__WHAT IS BEING ASKED__
Check every line of the data below for the string "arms", and copy the ones that hold it.

__DATA SECTION__
━━━━━━━━━━

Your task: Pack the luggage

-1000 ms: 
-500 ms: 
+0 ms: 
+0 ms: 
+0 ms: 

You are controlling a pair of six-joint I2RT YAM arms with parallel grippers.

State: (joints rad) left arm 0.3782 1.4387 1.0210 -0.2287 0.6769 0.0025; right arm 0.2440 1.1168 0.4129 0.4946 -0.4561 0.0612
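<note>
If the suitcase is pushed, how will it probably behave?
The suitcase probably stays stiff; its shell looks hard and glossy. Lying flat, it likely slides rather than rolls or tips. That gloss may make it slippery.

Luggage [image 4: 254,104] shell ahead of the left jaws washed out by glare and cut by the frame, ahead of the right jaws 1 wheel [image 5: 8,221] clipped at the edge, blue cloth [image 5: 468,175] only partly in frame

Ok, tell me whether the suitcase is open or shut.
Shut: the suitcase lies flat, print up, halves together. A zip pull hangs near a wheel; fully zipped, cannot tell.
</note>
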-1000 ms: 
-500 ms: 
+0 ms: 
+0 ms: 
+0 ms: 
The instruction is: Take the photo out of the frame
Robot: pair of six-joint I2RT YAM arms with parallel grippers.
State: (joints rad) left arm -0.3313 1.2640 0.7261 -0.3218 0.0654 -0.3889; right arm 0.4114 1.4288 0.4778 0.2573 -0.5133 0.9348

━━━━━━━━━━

__REPLY TO THE EXERCISE__
You are controlling a pair of six-joint I2RT YAM arms with parallel grippers.
Robot: pair of six-joint I2RT YAM arms with parallel grippers.

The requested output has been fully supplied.